Over the past few years, the SaaS subscription model has given small and medium businesses (SMBs) a much easier, more affordable and manageable route to deploy and use business applications. But integrating these applications isn’t always as easy as deploying them. Although things such as Web services and service-oriented-architecture (SOA) technologies promised to alleviate the situation, these technologies and standards are still developing. More pre-built integrations have also come to market, but these typically can’t be tailored for each business. And if the one you need isn’t available, you have to go back to a more expensive one-off integration.
About two years ago, Boomi made some significant headway on solving this problem when it announced its cloud-based integration as a service offering, Atomsphere (formerly named Boomi On Demand). The service enables users to model, build and deploy integrations through a browser based visual interface. Behind the scenes, lightweight, but highly functional runtime engines called atoms make all this happen. The atoms contain all of the necessary connectors, transformation rules, decision handling, processing logic, etc. to facilitate the integration.
While Boomi gained good traction with this offering, it realized that there were still lots of people that didn’t have the time, knowledge or inclination for modeling the integration with the drag-and-drop mapping tool. So this week, Boomi took another step towards simplifying the integration situation, introducing Boomi Widgets (https://www.boomi.com/news_and_events/press_releases/072909). Widgets are wizard driven. They walk users through a set of questions to configure the integration to their needs in about 15 minutes, start to finish. Users don’t need to know anything about modeling, coding, data mapping or other technicalities. You can use Widgets for SaaS-to-SaaS and SaaS-to-on-premise integrations between business applications. The Widgets run continually in the background to automatically update and synchronize applications every few minutes.
As important, Boomi has also opened up its platform and APIs for developers and systems integrators with a self-service model. Third-parties have easy access to the tools they need to build Widgets, and then embed them into the solutions they sell to customers. Boomi negotiates a wholesale price for the Widgets with the partner, who can then mark it up depending on their own marketing strategy.
For instance, I spoke with Walter DeWildt, from WDCi, an Australian SI. WDCi sees the SMB SaaS market booming, but potentially getting stalled because SMBs are concerned that integrating these applications will cost more than the application. WDCi sees Boomi Widgets as a way to create affordable, repeatable integrations for SMB customers. In about 3 weeks, it developed an integration for Salesforce.com and Saasu, a popular on demand accounting solution in Australia. WDCi can manage all the integrations it builds, and the customers running them, from the Atomsphere platform.

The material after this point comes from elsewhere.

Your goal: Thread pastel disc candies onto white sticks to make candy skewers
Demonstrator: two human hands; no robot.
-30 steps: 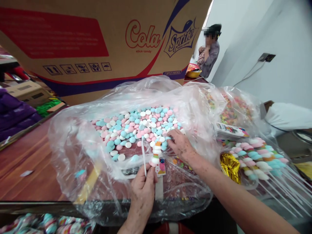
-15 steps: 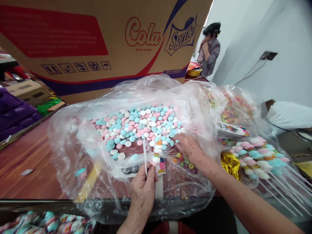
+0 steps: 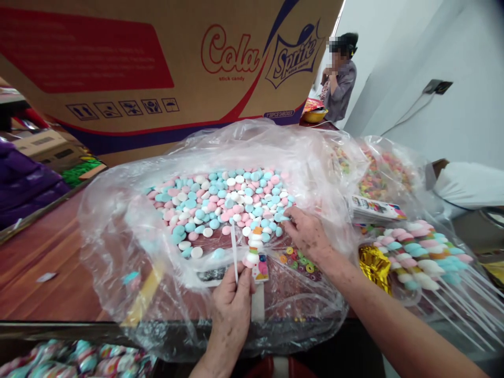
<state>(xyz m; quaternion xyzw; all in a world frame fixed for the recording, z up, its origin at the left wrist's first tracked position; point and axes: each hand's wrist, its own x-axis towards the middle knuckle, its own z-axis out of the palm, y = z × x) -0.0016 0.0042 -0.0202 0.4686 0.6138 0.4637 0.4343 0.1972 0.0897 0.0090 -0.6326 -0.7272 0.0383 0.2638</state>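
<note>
Head view, near to far. Left hand (image 3: 231, 302) at 6 o'clock, low centre, grip pinched shut on two things: a bare white stick (image 3: 233, 251) and a part-loaded skewer (image 3: 255, 251). Both run near vertical in frame, long axis 6 to 12, tips toward the candy. The skewer carries a short stack of white, orange and pink pieces with a printed tag (image 3: 260, 269) at its base, just above the thumb.

Right hand (image 3: 309, 234) sits at about 2 o'clock from the left grip, arm entering from the 4 o'clock corner. Its fingertips (image 3: 287, 216) are closed down at the 4 o'clock edge of the candy pile (image 3: 226, 202); whether they clamp a piece I cannot tell, the tips are too small and partly hidden.

Key relation: the pile lies dead ahead at 12 o'clock from the stick tips, near them, and the right hand is the nearer one to it, touching its edge. The skewer top is at about 8 o'clock from the right fingertips, near but apart.

Pile is pink, blue and white discs inside an open clear bag (image 3: 129, 247) on the wooden bench (image 3: 51, 262). Small coloured rings (image 3: 297, 259) lie under the right wrist. Finished skewers (image 3: 417, 257) at 3 o'clock, beside gold foil (image 3: 374, 268). Cardboard box (image 3: 157, 68) behind at 12. Another person (image 3: 338, 86) stands far off at 1 o'clock.
</note>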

Making the Widgets super-simple for SMBs to use, and removing barriers for developers should be a great one-two punch for Boomi. The Widgets relieved integration hassles for SMBs, and remove integration development and maintenance barriers for developers. They can write the integration once, embed it in their application, and all of their customers can use it—essentially eliminating the integration barrier to adopting a new solution.
Because of these advantages, I expect that the Boomi Widget library will grow quickly from the handful of Widgets in it today (including Intuit QuickBooks to Salesforce, and Salesforce to NetSuite) as more developers and SIs recognize the potential competitive advantages of embedding integration within their solutions.